Awalnya, sih, serba tidak sengaja, karena yang mendaftar ibunya, jadi kami enggak tahu anaknya seperti apa. Waktu datang, kok kayaknya anaknya agak beda? Tapi kemudian, si ibu menjelaskan kondisi anaknya yang mengidap autis. Tapi, kami justru tertantang. Setelah itu, ada beberapa ibu yang bilang, ternyata dengan mengikuti kursus animasi, ada progress yang positif untuk anaknya. Kami lantas bekerjasama dengan Rumah Autis. Kami yang mengirim guru ke sana dan melatih guru-guru. Setelah itu, kami mengirimkan satu mentor untuk mendampingi karena kami belum paham kebiasaan anak autis. Sedangkan semua fasilitas seperti komputer disponsori oleh sebuah bank BUMN. Ketika baru berjalan satu bulan, dievaluasi. Ternyata mereka enggak kalah berbakatnya dengan anak-anak bukan autis.

Lalu, bagaimana dengan karier untuk lulusan HelloMotion?

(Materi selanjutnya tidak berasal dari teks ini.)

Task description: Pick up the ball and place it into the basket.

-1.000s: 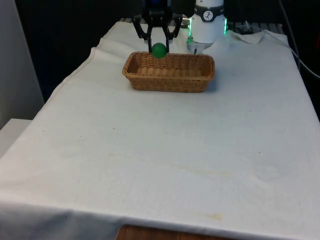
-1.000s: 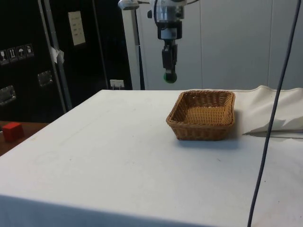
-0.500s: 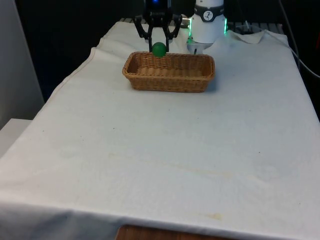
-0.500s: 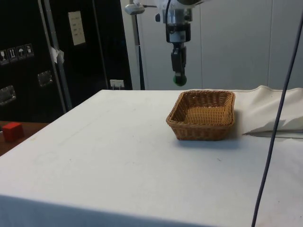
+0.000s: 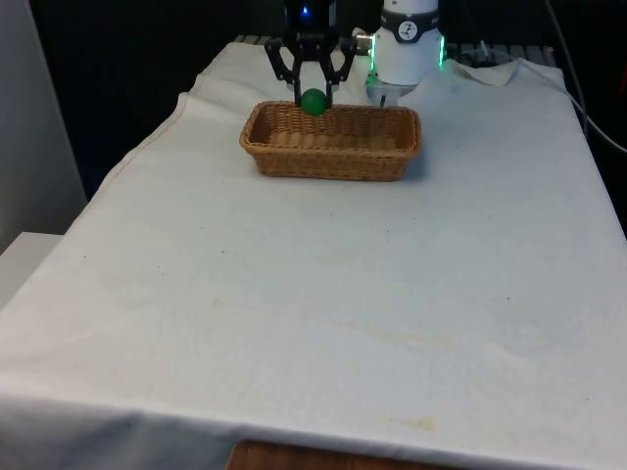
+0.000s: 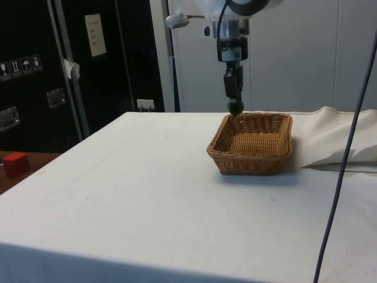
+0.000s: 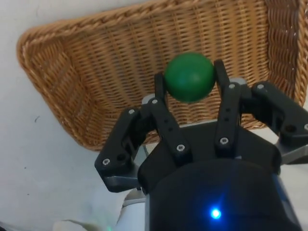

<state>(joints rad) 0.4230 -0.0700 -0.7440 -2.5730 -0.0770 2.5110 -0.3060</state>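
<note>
Your end effector [image 7: 190,89] clenches the green ball [image 7: 189,77] over the basket [image 5: 331,142], near its 10 o'clock rim, so a release drops it inside.

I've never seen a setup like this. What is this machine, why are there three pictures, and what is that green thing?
It is a robot arm with a two-fingered hand. The three pictures show one moment: one camera looks across the table, one looks from the side, and one rides on the wrist, looking down past the fingers. A white cloth covers the table, and on it stands a wicker basket. The green thing is a ball, pinched between the two fingers. In the wrist view the ball hangs above the basket's woven floor, near one end.
</note>
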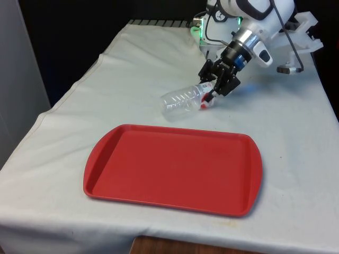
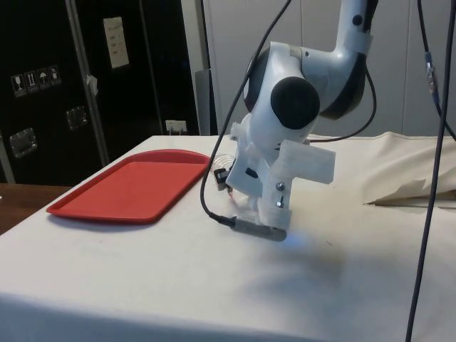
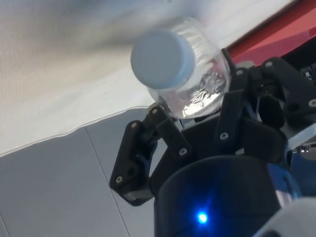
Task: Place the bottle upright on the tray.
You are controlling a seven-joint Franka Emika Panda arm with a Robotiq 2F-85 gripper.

Untuk karier, alhamdulillah sudah banyak yang beralih profesi dan menemukan jati diri mereka. Banyak yang awalnya bekerja di bank, lalu menemukan lentera jiwanya di animasi. Ada anak SMA ikut kursus editing di sini, dia langsung terlibat proyek film besar seperti Berbagi Suami.

Sekarang kami juga sering ditelpon oleh perusahaan-perusahaan yang minta lulusan kami untuk direferensikan. Padahal, saya enggak terlalu serius untuk menyalurkan mereka dalam berkarier, tapi secara imej mungkin sangat membantu. Kemarin saya tanya ke murid, dia mau ke mana selulus dari sini, dia bilang, sebenarnya dengan belajar di HelloMotion, secara imej sudah sangat membantu. Dengan menyebut sekolah di HelloMotion saja, biasanya lebih mudah mendapatkan pekerjaan. Jadi, murid senang karena sudah mendapat pengakuan lebih dulu.

Menurut Anda apa yang membentuk imej HelloMotion jadi sedemikian bagus?

Berawal dari cinta. Bekerja dengan cinta biasanya pencapaian akan datang sendiri. Yang penting diawali dengan cinta, kerja dengan tepat dan keras, konsisten, dan jangan patah semangat.

Apa yang menurut Anda paling menarik dari animasi?

Animasi itu enggak ada batasnya. Batasnya cuma langit. Batasnya ada di kreativitas, dengan tantangan yang tak ada habisnya. Animator yang baik akan selalu mengeksplorasi sesuatu yang baru, tidak hanya berkutat pada hal komersial.

Target selanjutnya?

Macam-macam. Saya masih punya mimpi untuk memajukan clothing brand saya. Untuk HelloFest, inginnya bisa menjadi komunitas film yang lebih hidup. Mudah-mudahan juga bisa punya gedung sendiri dengan pusat informasi terbaik dan bisa mencetak orang-orang brilian. Film layar lebar juga cita-cita saya.

Satu lagi, cita-cita besar saya, HelloPark, taman impian yang menyenangkan, yang dibuat berdasarkan karya-karya yang dibuat HelloMotion. Semoga!